'''

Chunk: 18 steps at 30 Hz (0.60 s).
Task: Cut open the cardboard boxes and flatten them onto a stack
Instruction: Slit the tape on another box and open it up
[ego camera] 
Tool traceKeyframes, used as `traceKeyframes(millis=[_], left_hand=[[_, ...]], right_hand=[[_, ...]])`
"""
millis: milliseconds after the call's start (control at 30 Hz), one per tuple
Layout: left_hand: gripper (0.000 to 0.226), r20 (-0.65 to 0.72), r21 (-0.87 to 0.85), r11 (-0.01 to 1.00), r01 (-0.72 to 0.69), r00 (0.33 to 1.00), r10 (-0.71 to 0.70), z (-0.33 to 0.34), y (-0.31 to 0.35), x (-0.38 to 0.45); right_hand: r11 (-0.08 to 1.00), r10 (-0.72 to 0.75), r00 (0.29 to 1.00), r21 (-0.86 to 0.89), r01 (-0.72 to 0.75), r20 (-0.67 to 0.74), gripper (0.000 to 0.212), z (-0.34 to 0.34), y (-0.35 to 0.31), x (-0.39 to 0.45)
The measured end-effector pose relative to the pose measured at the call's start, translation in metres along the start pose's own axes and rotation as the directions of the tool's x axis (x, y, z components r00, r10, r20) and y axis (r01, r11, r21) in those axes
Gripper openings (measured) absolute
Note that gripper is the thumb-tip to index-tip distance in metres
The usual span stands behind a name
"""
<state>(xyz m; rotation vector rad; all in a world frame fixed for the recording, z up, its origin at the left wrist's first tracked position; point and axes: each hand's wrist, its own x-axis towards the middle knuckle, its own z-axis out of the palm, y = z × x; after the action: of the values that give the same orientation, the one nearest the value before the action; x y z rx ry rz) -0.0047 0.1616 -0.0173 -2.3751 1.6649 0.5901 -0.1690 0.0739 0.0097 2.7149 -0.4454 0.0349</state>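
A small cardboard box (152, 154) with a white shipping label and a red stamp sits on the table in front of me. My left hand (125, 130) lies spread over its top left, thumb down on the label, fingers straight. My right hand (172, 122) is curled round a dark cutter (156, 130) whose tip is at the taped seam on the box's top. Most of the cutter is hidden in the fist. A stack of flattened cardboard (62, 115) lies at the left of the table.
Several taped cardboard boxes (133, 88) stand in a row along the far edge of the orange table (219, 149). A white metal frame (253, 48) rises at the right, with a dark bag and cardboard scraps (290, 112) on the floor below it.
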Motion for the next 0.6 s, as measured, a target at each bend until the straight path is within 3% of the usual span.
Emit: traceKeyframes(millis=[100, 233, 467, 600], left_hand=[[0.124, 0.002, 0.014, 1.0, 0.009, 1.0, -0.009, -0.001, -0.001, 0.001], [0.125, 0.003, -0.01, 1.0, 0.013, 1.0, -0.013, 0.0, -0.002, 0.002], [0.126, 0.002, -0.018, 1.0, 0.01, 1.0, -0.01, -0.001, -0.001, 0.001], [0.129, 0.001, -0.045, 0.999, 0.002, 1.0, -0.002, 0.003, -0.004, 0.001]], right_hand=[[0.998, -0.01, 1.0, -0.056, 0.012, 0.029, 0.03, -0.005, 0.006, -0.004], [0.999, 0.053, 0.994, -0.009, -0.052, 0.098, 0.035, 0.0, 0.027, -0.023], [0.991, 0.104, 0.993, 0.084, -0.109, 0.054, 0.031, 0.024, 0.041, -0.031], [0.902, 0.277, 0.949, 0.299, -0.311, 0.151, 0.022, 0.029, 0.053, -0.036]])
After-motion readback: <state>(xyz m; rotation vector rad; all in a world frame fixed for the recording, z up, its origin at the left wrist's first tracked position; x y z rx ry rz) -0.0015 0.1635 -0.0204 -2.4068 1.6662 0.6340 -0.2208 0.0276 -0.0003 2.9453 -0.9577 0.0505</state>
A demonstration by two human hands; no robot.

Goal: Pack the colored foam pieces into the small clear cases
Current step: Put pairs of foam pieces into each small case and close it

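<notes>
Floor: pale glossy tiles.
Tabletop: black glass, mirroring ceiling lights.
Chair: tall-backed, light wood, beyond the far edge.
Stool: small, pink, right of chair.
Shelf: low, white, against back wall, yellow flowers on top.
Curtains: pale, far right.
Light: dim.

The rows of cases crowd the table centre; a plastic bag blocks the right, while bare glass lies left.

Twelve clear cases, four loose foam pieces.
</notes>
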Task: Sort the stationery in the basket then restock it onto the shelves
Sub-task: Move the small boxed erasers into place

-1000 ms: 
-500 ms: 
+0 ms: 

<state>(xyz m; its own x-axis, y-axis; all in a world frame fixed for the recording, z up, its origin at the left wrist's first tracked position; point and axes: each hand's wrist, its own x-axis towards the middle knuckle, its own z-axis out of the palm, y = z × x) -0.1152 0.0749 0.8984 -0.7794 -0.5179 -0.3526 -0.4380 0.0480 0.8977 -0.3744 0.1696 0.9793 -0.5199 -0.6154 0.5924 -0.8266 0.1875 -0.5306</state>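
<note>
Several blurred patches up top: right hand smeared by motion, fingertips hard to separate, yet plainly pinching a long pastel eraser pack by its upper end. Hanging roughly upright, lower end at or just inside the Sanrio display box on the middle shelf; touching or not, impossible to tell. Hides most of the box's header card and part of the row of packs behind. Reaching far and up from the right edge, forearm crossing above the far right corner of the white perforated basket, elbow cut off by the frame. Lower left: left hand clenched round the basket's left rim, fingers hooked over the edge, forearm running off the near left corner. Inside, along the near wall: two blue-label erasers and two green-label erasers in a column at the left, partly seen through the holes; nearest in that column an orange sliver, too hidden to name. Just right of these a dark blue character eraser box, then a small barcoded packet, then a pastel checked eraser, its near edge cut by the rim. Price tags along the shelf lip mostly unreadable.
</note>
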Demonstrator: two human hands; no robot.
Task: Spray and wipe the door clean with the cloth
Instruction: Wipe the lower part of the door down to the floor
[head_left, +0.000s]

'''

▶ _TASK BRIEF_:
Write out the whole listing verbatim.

▶ _TASK RESPONSE_:
Chunk: 18 steps at 30 Hz (0.60 s).
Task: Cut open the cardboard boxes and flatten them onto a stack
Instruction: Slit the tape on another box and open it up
[ego camera] 
Tool traceKeyframes, used as `traceKeyframes(millis=[_], left_hand=[[_, ...]], right_hand=[[_, ...]])`
"""
millis: milliseconds after the call's start (control at 30 Hz), one per tuple
Layout: left_hand: gripper (0.000 to 0.226), r20 (-0.65 to 0.72), r21 (-0.87 to 0.85), r11 (-0.01 to 1.00), r01 (-0.72 to 0.69), r00 (0.33 to 1.00), r10 (-0.71 to 0.70), z (-0.33 to 0.34), y (-0.31 to 0.35), x (-0.38 to 0.45); right_hand: r11 (-0.08 to 1.00), r10 (-0.72 to 0.75), r00 (0.29 to 1.00), r21 (-0.86 to 0.89), r01 (-0.72 to 0.75), r20 (-0.67 to 0.74), gripper (0.000 to 0.212), z (-0.34 to 0.34), y (-0.35 to 0.31), x (-0.39 to 0.45)
The measured end-effector pose relative to the pose measured at the call's start, translation in metres along the start pose's own axes and rotation as the directions of the tool's x axis (x, y, z components r00, r10, r20) and y axis (r01, r11, r21) in those axes
Gripper openings (measured) absolute
Note that gripper is the thumb-tip to index-tip distance in metres
The usual span stands behind a name
"""
<state>(xyz m; rotation vector rad; all in a world frame fixed for the recording, z up, its origin at the left wrist's first tracked position; point and axes: each hand's wrist, its own x-axis towards the middle knuckle, its own z-axis out of the palm, y = z × x; after the action: of the values that give the same orientation, the one nearest the value before the action; x y z rx ry rz) -0.0047 0.1616 -0.0173 -2.3751 1.6649 0.5901 -0.1690 0.0739 0.0097 2.7149 -0.4454 0.0349</state>
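A small cardboard box (152, 154) with a white shipping label and a red stamp sits on the table in front of me. My left hand (125, 130) lies spread over its top left, thumb down on the label, fingers straight. My right hand (172, 122) is curled round a dark cutter (156, 130) whose tip is at the taped seam on the box's top. Most of the cutter is hidden in the fist. A stack of flattened cardboard (62, 115) lies at the left of the table.
Several taped cardboard boxes (133, 88) stand in a row along the far edge of the orange table (219, 149). A white metal frame (253, 48) rises at the right, with a dark bag and cardboard scraps (290, 112) on the floor below it.
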Motion for the next 0.6 s, as measured, a target at each bend until the straight path is within 3% of the usual span.
Emit: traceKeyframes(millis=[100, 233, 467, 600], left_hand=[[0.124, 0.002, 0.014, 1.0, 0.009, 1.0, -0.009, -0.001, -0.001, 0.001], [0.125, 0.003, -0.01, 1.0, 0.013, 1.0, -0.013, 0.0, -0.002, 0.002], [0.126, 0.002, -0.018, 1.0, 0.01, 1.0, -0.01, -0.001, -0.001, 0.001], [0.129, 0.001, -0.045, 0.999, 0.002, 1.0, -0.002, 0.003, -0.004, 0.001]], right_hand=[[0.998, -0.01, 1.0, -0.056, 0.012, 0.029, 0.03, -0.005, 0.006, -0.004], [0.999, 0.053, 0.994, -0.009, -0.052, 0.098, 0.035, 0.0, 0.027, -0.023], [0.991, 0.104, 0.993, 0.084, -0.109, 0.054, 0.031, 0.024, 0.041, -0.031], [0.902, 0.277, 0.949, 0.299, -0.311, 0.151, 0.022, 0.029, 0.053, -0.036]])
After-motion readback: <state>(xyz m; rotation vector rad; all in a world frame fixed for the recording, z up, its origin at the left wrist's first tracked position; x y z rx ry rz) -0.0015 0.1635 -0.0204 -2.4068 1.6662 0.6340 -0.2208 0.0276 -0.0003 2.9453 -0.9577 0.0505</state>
A demonstration by two human hands; no robot.

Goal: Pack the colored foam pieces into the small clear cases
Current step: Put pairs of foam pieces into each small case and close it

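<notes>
Floor: pale glossy tiles.
Tabletop: black glass, mirroring ceiling lights.
Chair: tall-backed, light wood, beyond the far edge.
Stool: small, pink, right of chair.
Shelf: low, white, against back wall, yellow flowers on top.
Curtains: pale, far right.
Light: dim.

The rows of cases crowd the table centre; a plastic bag blocks the right, while bare glass lies left.

Twelve clear cases, four loose foam pieces.
</notes>
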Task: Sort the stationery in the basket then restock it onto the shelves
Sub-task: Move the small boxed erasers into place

-1000 ms: 
-500 ms: 
+0 ms: 

<state>(xyz m; its own x-axis, y-axis; all in a world frame fixed for the recording, z up, its origin at the left wrist's first tracked position; point and axes: each hand's wrist, its own x-axis towards the middle knuckle, its own z-axis out of the palm, y = z × x) -0.1152 0.0749 0.8984 -0.7794 -0.5179 -0.3526 -0.4380 0.0480 0.8977 -0.3744 0.1696 0.9793 -0.5199 -0.6154 0.5924 -0.8266 0.1875 -0.5306</state>
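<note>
Several blurred patches up top: right hand smeared by motion, fingertips hard to separate, yet plainly pinching a long pastel eraser pack by its upper end. Hanging roughly upright, lower end at or just inside the Sanrio display box on the middle shelf; touching or not, impossible to tell. Hides most of the box's header card and part of the row of packs behind. Reaching far and up from the right edge, forearm crossing above the far right corner of the white perforated basket, elbow cut off by the frame. Lower left: left hand clenched round the basket's left rim, fingers hooked over the edge, forearm running off the near left corner. Inside, along the near wall: two blue-label erasers and two green-label erasers in a column at the left, partly seen through the holes; nearest in that column an orange sliver, too hidden to name. Just right of these a dark blue character eraser box, then a small barcoded packet, then a pastel checked eraser, its near edge cut by the rim. Price tags along the shelf lip mostly unreadable.
</note>
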Demonstrator: two human hands; no robot.
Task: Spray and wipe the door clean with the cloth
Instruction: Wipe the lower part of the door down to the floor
[head_left, +0.000s]

What the exercise asked for has been given in full.